Tenho resistido, não sem algum pudor pessoal, a escrever como mandam as modas. Sou um bicho de rotinas, defendo-me, e não concebo que, de uma penada, se mude a língua por decreto, tornando o certo em errado, o académico em iletrado.
De nada serve tal defesa, bem sei, mas gosto das letras que não se lêem e que a nossa mão herdou dos tempos em que as palavras eram maiores e mais complicadas e traziam no seu seio o travo das origens primevas, carregadas de história e mistério, tal como trazemos no corpo, sem o sabermos, a informação genética que também se não lê mas lá terá a sua função (se aceitarmos que a natureza tem sábios desígnios e não que seja uma tola analfabeta).
Há já quase cinco lustros que me ensinaram a escrever e não me acomodo bem a estas mudanças bruscas que quase me fazem escrever a língua dos nossos compatriotas.
Até a leitura se me torna penosa tarefa de esquecer que ora se escreve outra língua e que não são erros aquilo que peja as folhas das últimas reedições dos clássicos ou dos espetáculos que têm os seus espetadores, que é como quem diz pessoas que espetam coisas.
Já Saramago foi brindado com o acordo ortográfico e sangra-me o peito sobre os seus Cadernos de Lanzarote o não conseguir acompanhar estas mudanças que não entendo e que não julgo necessárias.
Talvez seja saudosista, talvez seja anacrónica. Enfim, lá me hei-de render um dia, mas gostava da maneira como escrevíamos.
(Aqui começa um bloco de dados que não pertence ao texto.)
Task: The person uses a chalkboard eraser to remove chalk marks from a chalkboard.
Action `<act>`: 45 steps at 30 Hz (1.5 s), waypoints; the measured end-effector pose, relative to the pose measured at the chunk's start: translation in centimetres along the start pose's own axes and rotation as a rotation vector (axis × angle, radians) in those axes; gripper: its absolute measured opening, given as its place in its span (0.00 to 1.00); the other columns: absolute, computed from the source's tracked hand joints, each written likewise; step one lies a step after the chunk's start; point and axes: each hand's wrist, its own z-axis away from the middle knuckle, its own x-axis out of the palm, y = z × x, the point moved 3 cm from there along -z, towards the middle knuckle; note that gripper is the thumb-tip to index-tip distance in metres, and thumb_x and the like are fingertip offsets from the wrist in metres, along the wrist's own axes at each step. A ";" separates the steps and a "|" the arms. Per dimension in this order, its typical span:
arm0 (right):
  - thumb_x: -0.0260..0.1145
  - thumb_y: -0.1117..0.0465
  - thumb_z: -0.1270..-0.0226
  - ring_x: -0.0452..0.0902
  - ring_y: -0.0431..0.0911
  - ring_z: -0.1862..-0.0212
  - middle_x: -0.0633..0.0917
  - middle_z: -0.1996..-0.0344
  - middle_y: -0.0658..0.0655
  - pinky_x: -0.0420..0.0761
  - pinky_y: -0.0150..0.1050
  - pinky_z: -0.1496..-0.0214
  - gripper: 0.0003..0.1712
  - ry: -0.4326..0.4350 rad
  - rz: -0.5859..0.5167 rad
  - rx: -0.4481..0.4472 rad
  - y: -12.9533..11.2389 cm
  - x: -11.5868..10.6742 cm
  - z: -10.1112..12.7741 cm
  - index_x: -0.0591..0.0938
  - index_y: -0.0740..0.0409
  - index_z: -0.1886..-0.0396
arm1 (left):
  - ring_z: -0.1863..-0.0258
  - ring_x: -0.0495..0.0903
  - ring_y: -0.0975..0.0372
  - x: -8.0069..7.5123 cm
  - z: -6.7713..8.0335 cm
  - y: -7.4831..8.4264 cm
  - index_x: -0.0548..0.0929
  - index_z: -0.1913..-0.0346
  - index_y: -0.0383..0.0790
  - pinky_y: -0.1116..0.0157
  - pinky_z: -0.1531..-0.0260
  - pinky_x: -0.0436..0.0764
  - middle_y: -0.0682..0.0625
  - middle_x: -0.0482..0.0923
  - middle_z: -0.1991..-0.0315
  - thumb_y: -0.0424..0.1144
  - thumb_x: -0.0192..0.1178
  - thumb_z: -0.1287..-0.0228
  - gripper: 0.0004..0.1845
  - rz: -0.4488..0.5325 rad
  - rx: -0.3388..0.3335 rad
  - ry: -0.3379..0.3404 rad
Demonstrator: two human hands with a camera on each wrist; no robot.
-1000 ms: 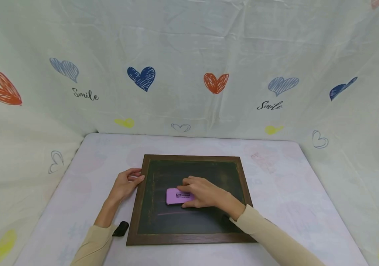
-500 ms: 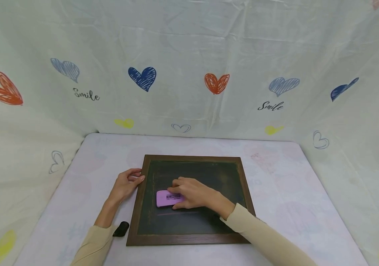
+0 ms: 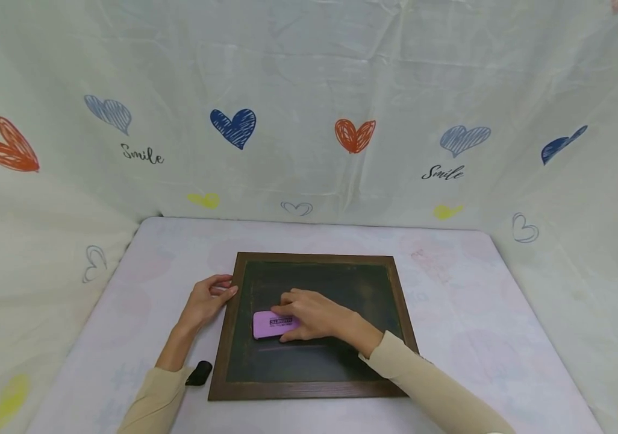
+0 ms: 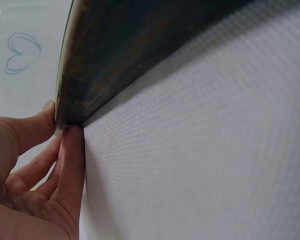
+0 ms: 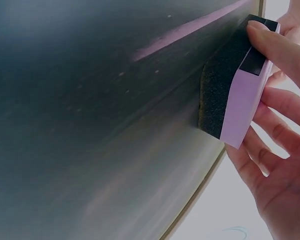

Se não me falha a memória, houve já três acordos ortográficos, todos eles vocacionados para as publicações oficiais e para o ensino, que é como quem diz que isso há-de dar frutos daqui a vinte anos, mas logo os periódicos abraçam as modas, logo as empresas se revelam pressurosas em estar na frente das novas tecnologias e literacias, e o desgraçado do escritor descobre que, enfim, o Estado lhe trocou as voltas e afinal já não sabe escrever.
Houve tempos em que era o povo que impulsionava a evolução da língua. Era um processo lento, fermentado e pouco uniforme. Hoje, essas mudanças fazem-se por decreto e são rápidas, brutais, inexoráveis. É a lei que nos ensina a escrever, enchendo-nos de vergonha se não acompanhamos esta moda cheia de boas intenções e que é vocação universalista da língua pátria e a sua difusão.
Confesso que tenho ainda resistido, já cheia de dúvidas, de angústias, de vacilações, mas ainda com os dedos presos a rejeitar seguir o que já é definitivo.
A verdade é que não consigo ensinar as minhas mãos a serem obedientes, elas rejeitam esta uniformidade que lhes castra a poesia de (quem sabe?) inventar palavras novas.
Não sei até quando resistirei, não tão só como pareço, nesta teimosia de escrever como me ensinou a professora Florinda, petrificada na minha memória como a figura da mestre-escola que tudo sabe.
Onde estiver deve balançar a sua cabeça em sinal de incredulidade e prometer reguadas a quem fez tamanha marotice aos pobres coitados que, como eu, deixarem de saber escrever.